Sebas­ti­an Ben­ner, Bea­te Benecken, Kim Gla­pa
Die Ver­sor­gung von Pati­en­tin­nen und Pati­en­ten mit aus­ge­präg­ter Schwä­che oder Läh­mung der knie­stre­cken­den Mus­ku­la­tur stellt nach wie vor eine beson­de­re Her­aus­for­de­rung in der ortho­pä­die­tech­ni­schen Pra­xis dar. Klas­si­sche gesperr­te Ganz­bein­or­the­sen (KAFO) gewähr­leis­ten zwar eine hohe Stand- und Gang­si­cher­heit, gehen jedoch häu­fig mit funk­tio­nel­len Ein­schrän­kun­gen, einem erhöh­ten Ener­gie­ver­brauch und kom­pen­sa­to­ri­schen Bewe­gungs­mus­tern einher.
Vor die­sem Hin­ter­grund wur­den in den ver­gan­ge­nen Jah­ren Ver­sor­gungs­kon­zep­te ent­wi­ckelt, die eine schritt­wei­se funk­tio­nel­le Erwei­te­rung die­ser Sys­te­me ermög­li­chen. Stand­pha­sen­kon­trol­lier­te Orthe­sen (SCO) und ins­be­son­de­re stand- und schwung­pha­sen­kon­trol­lier­te Orthe­sen (SSCO) zie­len dar­auf ab, Sicher­heit und Beweg­lich­keit bes­ser mit­ein­an­der zu ver­bin­den und ein öko­no­mi­sche­res, all­tags­taug­li­che­res Gang­bild zu fördern.

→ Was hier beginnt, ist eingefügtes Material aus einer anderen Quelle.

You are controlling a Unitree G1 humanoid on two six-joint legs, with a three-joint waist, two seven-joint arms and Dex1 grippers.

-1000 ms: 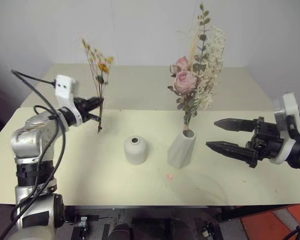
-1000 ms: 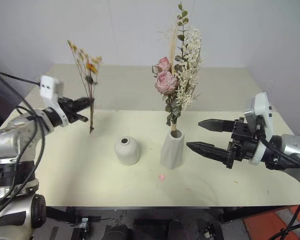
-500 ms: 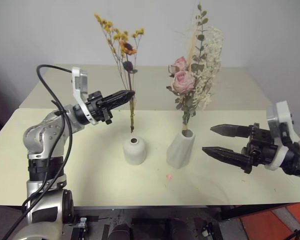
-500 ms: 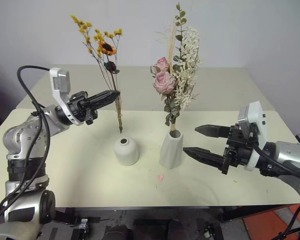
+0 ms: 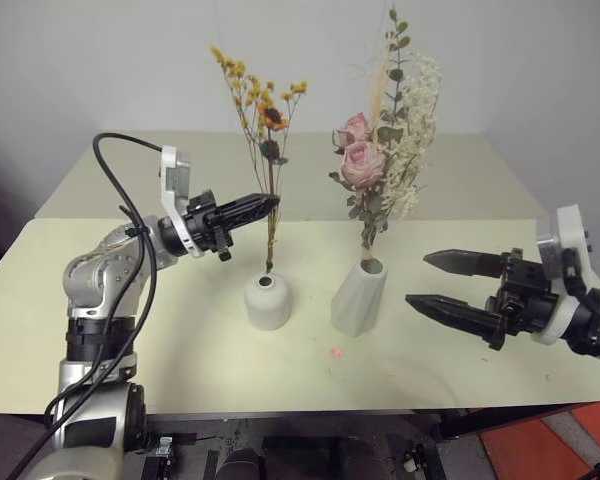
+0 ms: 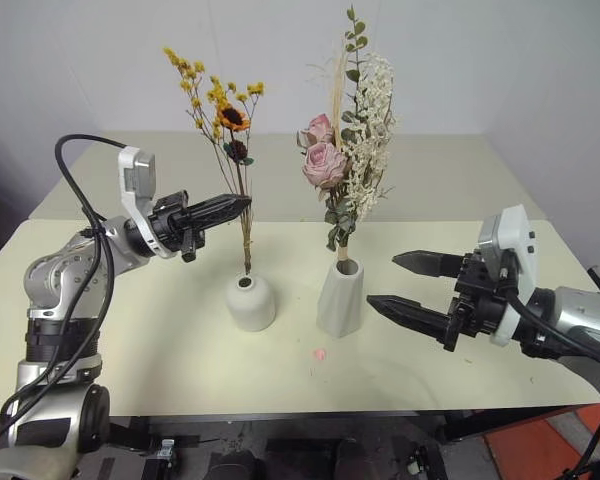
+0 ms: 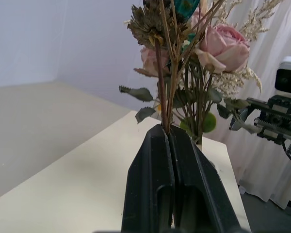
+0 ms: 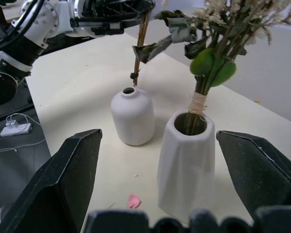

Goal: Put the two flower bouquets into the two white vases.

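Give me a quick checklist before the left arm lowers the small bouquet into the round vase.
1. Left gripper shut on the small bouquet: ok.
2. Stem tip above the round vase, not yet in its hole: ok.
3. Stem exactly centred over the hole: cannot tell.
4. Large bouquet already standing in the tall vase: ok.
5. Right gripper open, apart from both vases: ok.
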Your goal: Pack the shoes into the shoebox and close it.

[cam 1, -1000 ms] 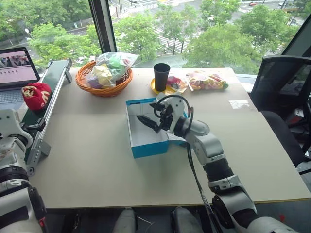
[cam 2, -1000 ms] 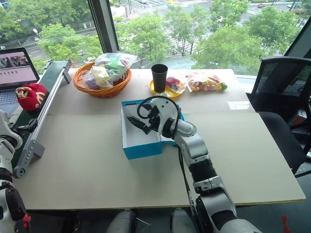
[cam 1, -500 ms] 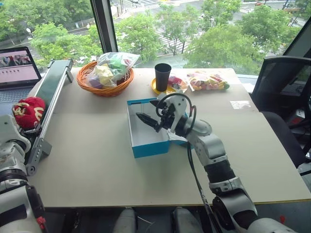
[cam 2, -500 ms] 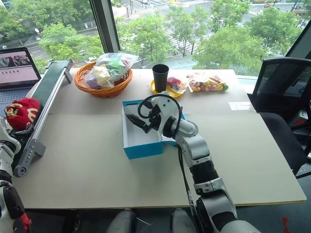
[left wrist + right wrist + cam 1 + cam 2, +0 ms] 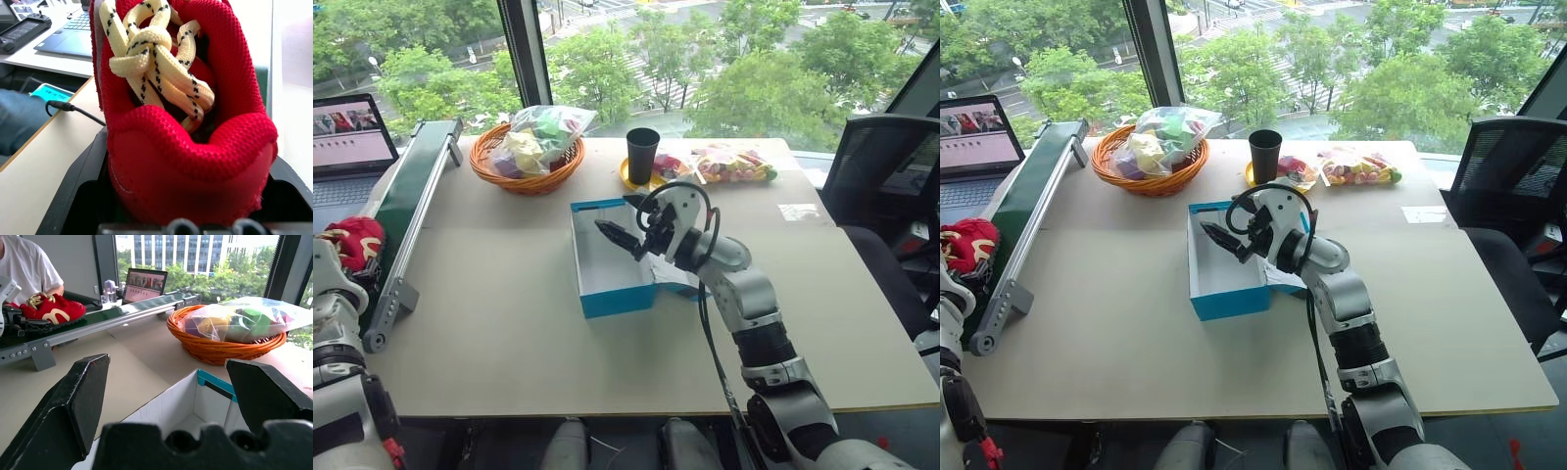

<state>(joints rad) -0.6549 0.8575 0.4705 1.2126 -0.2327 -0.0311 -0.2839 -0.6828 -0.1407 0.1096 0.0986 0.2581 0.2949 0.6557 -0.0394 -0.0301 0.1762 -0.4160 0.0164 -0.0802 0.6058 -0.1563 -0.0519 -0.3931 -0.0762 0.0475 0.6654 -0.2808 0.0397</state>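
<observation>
The blue box (image 5: 612,259) sits open near the middle of the counter (image 5: 509,323), its white inside showing and nothing visible in it. The right end effector (image 5: 625,235) hangs over the box's far half with its two black fingers (image 5: 73,406) spread wide and holding nothing. From the box, a red shoe (image 5: 350,240) lies out at about nine o'clock, past the counter's edge at the near end of the green conveyor (image 5: 406,191). The left end effector (image 5: 188,215) is right at this shoe: in its wrist view the shoe sits between the black fingers with its cream laces (image 5: 151,58) knotted on top, but whether the fingers have closed on it cannot be told. At about eleven o'clock from the box stands an orange basket (image 5: 524,166) holding a clear bag of colourful items (image 5: 543,132); at twelve o'clock a black cup (image 5: 642,155) on a yellow plate (image 5: 631,178), with another bag of colourful pieces (image 5: 729,164) towards one o'clock. A laptop (image 5: 347,137) sits beyond the conveyor.
</observation>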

Der vor­lie­gen­de Bei­trag baut auf einer bereits publi­zier­ten Über­sicht auf und beschreibt die Ent­wick­lung von klas­si­schen KAFO über SCO bis hin zu moder­nen SSCO-Sys­te­men. Der Fokus liegt auf den zugrun­de­lie­gen­den tech­ni­schen Prin­zi­pi­en, den sys­tem­be­ding­ten Limi­ta­tio­nen sowie auf pra­xis­re­le­van­ten Aspek­ten der Ver­sor­gung aus ortho­pä­die­tech­ni­scher Sicht.